◆ **Problem details**
Every line of the entries below that carries the string "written" should be copied.

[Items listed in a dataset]
▽

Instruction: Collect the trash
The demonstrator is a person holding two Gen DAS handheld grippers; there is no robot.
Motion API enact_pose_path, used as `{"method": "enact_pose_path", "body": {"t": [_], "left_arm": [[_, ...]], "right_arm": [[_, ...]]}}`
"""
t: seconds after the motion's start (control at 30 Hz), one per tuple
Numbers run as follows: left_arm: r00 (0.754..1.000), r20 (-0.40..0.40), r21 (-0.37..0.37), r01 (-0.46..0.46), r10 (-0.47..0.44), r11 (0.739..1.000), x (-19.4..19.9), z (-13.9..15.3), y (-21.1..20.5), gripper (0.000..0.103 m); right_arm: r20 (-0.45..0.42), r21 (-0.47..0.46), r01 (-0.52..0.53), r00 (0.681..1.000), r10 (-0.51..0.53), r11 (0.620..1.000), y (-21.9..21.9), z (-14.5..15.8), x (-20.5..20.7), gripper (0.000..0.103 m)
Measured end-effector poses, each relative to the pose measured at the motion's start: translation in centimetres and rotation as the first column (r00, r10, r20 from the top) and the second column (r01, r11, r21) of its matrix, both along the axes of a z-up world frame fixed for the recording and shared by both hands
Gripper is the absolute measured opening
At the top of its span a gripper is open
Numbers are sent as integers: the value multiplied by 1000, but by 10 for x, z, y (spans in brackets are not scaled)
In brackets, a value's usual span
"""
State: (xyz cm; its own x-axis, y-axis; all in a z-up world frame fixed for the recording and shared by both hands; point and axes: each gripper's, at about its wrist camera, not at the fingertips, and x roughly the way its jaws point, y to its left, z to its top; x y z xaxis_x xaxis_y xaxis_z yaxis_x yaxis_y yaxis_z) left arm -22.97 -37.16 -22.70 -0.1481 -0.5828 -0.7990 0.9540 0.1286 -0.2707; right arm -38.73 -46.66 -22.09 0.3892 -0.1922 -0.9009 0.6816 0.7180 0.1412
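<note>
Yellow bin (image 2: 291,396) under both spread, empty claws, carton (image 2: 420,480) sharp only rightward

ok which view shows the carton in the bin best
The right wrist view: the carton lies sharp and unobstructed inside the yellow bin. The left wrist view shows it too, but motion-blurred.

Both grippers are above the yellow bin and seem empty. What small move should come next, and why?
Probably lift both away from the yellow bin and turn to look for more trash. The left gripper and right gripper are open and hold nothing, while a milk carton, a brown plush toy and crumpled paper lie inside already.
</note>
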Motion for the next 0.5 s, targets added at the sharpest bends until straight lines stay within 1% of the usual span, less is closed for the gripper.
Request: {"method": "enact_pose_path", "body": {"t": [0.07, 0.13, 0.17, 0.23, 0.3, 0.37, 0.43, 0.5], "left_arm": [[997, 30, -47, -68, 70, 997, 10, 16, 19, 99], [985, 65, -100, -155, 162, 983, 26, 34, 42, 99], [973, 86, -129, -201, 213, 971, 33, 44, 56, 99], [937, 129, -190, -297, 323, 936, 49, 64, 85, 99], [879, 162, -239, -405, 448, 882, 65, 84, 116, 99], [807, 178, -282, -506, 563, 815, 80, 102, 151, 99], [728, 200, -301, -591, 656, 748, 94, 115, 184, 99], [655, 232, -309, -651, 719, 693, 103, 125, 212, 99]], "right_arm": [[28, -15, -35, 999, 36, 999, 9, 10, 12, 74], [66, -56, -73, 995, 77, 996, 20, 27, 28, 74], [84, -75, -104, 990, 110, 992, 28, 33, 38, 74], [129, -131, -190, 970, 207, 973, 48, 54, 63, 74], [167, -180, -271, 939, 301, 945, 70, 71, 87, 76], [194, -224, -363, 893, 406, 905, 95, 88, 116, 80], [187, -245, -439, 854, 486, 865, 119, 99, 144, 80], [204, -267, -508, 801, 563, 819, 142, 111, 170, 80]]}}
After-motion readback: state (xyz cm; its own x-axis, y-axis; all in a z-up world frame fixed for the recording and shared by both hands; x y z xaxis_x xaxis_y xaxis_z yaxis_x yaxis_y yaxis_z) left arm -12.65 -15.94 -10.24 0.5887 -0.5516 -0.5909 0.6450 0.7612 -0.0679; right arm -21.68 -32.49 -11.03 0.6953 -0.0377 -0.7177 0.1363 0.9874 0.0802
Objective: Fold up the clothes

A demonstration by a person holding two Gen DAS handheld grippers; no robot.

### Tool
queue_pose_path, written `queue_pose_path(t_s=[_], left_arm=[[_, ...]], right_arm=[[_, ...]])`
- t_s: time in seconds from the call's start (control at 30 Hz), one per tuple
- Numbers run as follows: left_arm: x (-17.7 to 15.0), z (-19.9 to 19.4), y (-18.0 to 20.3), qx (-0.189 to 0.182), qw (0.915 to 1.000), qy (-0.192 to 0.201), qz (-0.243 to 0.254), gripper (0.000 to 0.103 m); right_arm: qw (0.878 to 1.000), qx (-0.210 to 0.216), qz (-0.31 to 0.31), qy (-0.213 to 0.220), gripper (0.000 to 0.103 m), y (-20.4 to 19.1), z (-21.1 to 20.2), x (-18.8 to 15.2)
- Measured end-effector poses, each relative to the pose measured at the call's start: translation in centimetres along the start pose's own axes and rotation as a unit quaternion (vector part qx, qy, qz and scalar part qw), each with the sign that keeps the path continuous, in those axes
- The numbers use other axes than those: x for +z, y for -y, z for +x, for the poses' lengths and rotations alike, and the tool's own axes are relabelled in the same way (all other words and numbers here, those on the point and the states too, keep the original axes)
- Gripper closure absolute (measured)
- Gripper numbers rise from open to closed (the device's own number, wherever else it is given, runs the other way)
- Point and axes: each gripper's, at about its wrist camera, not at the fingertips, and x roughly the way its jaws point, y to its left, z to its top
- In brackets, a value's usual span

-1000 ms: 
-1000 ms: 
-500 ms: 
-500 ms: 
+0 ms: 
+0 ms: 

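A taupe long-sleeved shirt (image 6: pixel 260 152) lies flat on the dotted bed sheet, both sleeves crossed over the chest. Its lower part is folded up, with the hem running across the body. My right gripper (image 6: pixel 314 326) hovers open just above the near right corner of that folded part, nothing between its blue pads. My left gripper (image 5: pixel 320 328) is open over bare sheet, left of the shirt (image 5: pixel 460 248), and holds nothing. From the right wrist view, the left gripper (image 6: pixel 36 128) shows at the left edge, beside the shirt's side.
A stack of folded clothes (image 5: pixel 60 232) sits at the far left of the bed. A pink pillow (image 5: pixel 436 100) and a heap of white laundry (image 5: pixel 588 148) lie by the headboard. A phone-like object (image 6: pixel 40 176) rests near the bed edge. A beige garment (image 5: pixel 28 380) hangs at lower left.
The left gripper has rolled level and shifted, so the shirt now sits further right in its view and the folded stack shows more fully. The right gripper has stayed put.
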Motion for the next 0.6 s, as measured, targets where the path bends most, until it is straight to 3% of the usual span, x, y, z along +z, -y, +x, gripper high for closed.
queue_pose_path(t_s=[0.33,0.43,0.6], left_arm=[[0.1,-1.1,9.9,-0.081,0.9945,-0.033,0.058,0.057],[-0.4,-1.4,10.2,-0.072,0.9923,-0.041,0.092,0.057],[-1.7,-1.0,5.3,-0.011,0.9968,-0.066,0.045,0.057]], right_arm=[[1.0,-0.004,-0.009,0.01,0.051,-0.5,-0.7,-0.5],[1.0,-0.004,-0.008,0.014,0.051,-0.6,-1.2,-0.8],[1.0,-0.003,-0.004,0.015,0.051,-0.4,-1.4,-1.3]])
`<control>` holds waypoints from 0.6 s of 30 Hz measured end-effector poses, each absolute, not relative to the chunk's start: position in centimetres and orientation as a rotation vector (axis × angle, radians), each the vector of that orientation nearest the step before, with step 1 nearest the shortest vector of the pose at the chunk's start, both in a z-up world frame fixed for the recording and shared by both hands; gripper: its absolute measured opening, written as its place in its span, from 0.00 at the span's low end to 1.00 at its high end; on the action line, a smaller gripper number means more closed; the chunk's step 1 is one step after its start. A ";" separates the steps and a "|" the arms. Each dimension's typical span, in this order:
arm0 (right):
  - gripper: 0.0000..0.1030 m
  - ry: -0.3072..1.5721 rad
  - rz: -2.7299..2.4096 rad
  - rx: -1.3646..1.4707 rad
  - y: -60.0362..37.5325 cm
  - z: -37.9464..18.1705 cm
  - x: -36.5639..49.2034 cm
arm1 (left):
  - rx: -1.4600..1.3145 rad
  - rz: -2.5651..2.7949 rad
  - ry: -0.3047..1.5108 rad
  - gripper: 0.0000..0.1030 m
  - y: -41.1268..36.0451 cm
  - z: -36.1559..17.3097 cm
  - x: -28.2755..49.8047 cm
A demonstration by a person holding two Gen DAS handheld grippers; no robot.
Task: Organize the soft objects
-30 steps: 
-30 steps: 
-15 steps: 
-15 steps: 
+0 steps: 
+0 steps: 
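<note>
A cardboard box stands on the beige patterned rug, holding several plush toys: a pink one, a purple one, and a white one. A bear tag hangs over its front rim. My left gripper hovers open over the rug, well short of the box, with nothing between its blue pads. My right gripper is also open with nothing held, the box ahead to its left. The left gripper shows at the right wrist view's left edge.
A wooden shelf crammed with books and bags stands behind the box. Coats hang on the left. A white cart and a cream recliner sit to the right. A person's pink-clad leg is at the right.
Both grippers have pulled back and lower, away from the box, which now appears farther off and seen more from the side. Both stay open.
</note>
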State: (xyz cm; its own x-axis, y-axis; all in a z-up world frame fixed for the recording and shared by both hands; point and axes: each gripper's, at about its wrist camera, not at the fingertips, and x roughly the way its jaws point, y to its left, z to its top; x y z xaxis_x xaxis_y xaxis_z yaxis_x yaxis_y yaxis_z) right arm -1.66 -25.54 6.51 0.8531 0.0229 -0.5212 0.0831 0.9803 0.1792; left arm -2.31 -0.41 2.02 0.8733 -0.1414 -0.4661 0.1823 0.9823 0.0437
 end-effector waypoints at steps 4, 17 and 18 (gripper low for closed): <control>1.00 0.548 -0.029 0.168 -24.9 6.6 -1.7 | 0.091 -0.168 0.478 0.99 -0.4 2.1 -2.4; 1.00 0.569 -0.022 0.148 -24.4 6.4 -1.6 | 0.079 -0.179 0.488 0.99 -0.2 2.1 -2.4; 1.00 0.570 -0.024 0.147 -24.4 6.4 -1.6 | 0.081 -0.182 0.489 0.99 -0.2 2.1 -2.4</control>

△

◆ **Result**
queue_pose_path, written `queue_pose_path(t_s=[_], left_arm=[[_, ...]], right_arm=[[_, ...]])`
`<control>` holds waypoints from 0.6 s of 30 Hz measured end-effector poses, each absolute, not relative to the chunk's start: position in centimetres and orientation as a rotation vector (axis × angle, radians), each the vector of that orientation nearest the step before, with step 1 nearest the shortest vector of the pose at the chunk's start, both in a z-up world frame fixed for the recording and shared by both hands; gripper: its absolute measured opening, written as its place in its span, from 0.00 at the span's low end to 1.00 at its high end; on the action line, a smaller gripper number means more closed; the chunk's step 1 is one step after its start. A ";" separates the steps and a "|" the arms. Each dimension's typical span, in this order:

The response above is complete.